I watched the Seattle-San Francisco football game this past Sunday. I watched the whole thing through the final whistle so I got to see Sherman, the Seattle right corner, make a hell of a play to send his team to the championship game, and also enjoy his hyperkinetic rant after time ran out and some sideline reporter was stupid enough to jam a microphone in his face.
I didn't have the same reaction my friend Labrys had or, frankly, that Charles-whose-wordprocessor-I-am-not-worthy-to-reboot-Pierce had.
Because I used to play soccer goalkeeper.
Because of that I completely understand exactly where Rich Sherman was that night, and, no, I don't think it had anything to do with brutality (and, yes, it is a pretty goddamn brutal sport) and, no, I don't think it had anything to do with racism or being an uppity Negro (and, yes, he was rude and loud and obnoxious, and in this country if you're black that will earn you a pantsload of ignorant racist bullshit).
It had to do with playing on the side that doesn't have the ball.
Attackers, whether they're soccer strikers or football receivers, get to do one particular thing that we football cornerbacks and soccer goalies don't and usually can't do; they get to score points.
In most sports let's face it; that's the fun shit.
That's the glory noise, the big news that makes the headlines and gets you on cereal boxes and into lucious television contracts. How many cornerbacks can you think of sitting in the ESPN booth right now? Kasey Kellar is the only keeper I know of that works the booth and that's largely because soccer in the U.S. is frankly weird and keepers are often the only player most Americans outside soccer fanatics actually know.
But playing offense is a self-licking ice cream cone.
Any sports nut can tell you how many points so-and-so scored, how many assists, how many yards he ran for or threw for, how many goals he scored. Any casual fan remembers the quarterbacks and the receivers, the strikers and the wingers, the goal-scoring centers and the point guards.

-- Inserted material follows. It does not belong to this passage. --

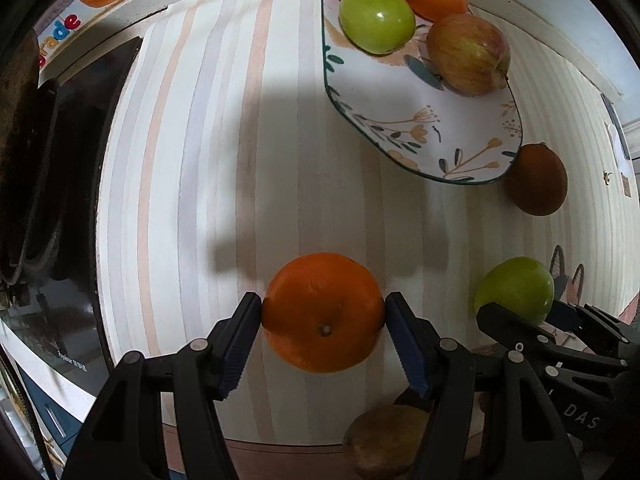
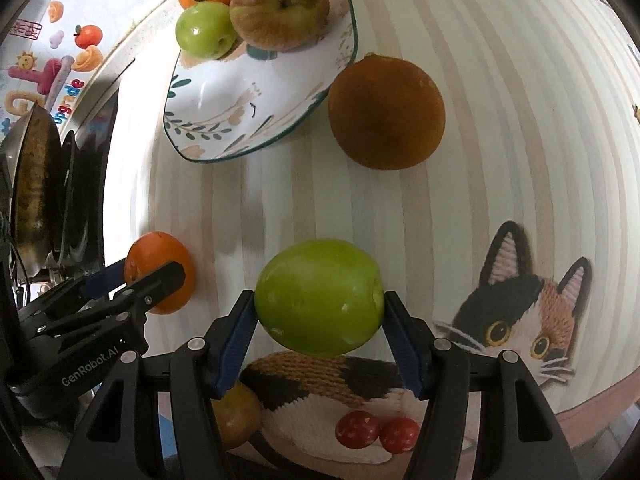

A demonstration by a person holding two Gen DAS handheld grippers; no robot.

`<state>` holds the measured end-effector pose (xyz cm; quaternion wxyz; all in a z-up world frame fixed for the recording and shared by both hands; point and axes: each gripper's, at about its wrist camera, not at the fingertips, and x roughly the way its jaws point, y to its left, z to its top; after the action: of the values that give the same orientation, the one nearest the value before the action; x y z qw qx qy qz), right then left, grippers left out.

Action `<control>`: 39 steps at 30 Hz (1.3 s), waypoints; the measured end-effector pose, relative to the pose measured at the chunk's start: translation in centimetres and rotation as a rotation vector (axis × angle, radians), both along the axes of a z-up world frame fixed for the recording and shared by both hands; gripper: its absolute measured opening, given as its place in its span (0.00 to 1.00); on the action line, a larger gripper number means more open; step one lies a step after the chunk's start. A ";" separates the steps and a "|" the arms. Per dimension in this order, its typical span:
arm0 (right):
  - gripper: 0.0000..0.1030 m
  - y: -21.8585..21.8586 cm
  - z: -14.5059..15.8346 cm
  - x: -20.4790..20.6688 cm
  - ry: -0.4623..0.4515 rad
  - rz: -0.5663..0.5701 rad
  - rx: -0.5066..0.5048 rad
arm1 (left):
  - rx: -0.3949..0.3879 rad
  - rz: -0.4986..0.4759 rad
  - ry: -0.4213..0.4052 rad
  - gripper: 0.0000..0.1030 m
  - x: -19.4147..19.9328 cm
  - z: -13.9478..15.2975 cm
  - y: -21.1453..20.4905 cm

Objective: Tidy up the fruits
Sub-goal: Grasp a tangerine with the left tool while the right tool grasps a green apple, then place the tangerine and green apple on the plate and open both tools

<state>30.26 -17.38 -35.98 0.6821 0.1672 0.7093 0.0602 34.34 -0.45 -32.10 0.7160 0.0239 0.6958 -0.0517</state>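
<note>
My left gripper (image 1: 323,308) points down and is shut on an orange (image 1: 320,340) on the striped cloth. My right gripper (image 2: 319,300) is shut on a green apple (image 2: 316,280), its blue pads pressed to both sides. Each gripper shows in the other's view: the right one (image 1: 528,314) around the green apple (image 1: 516,284), the left one (image 2: 146,276) around the orange (image 2: 160,252). A flowered plate (image 1: 400,120) (image 2: 224,92) at the back holds two oranges, a green apple (image 1: 376,18) and a red apple (image 1: 468,54). A dark orange (image 2: 386,114) lies beside the plate.
A brownish fruit (image 1: 384,440) lies near the front edge, below the left gripper. Two small red fruits (image 2: 376,430) rest on the cat-pattern mat (image 2: 520,320). A dark pan (image 2: 36,184) and a black stove top (image 1: 60,200) stand at the left.
</note>
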 end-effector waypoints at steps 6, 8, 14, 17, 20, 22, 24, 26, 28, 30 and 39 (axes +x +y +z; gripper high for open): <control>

Who the hell remembers whose tackle saved a sure goal? The stick save, the deflected pass, the steal? Who recalls who batted the possible winning touchdown pass away for the interception that saved the game and the conference championship?
I'll tell you this; they'll damn well remember who did that for Seattle in 2014.
But it's more than that.
Defending is about plain and simple defiance.
It's about raging and hating to lose. It's about pure anger.
It's personal. It's about wanting to ruin the other person's day.
Stopping his best shot. Tackling him when he's got a clear run at goal and stripping the ball off his feet. It's about getting out to full stretch and palming his sure game-winner around the outside of the post. Pushing his slam-dunk back in his face. Sending him to the ice with the puck skipping away.
Sure, you saved your team the points, or the game. But other than that what's the reward for this hard work?
I'll tell you.
It's looking at the striker's face, seeing in that quarterback's eyes, the knowledge that you bested him. That he gave you his best shot and you were better. That he came straight at you with all his skill and strength and you slapped it down like it was a little baby's patty-cake pat. It's watching his sad little face get all puffy and red, watching him watch you with cautious hatred, and loving the feeling that you crushed his hopes and blighted his dream.
We all feel that way.
Sherman just said it.
I know, because of the night the striker on the team sandbagging down to our sad, low co-ed Division 4 level ran in on me as I collected the ball on the ground and kicked it straight back into my face and broke my nose.
(Then had the gall to complain to the referee that I was bleeding on the field.)
So after I stonewalled the sonofabitch the rest of the match - making save after save to deny him the win he so badly wanted - I walked up to him with the bloody twists of paper sticking out of both nostrils and got right in his face and smiled.
He shoved me and I cocked a fist and both teams jumped on us and hauled us away.
And, broken nose and all, I was a happy man.
Because I owned his sorry ass, and he knew it, and I knew he knew it, and that knowledge filled me with joy.
That's a very low human emotion, I'll admit, but that's the sort of thing that builds good defenses.
And to make this about race or civility or something like that is just silly. If you did, or do, you really need to borrow my gloves and go get between the posts and I'll hammer some shots at you and dare you to stop me and we'll see how you feel about that.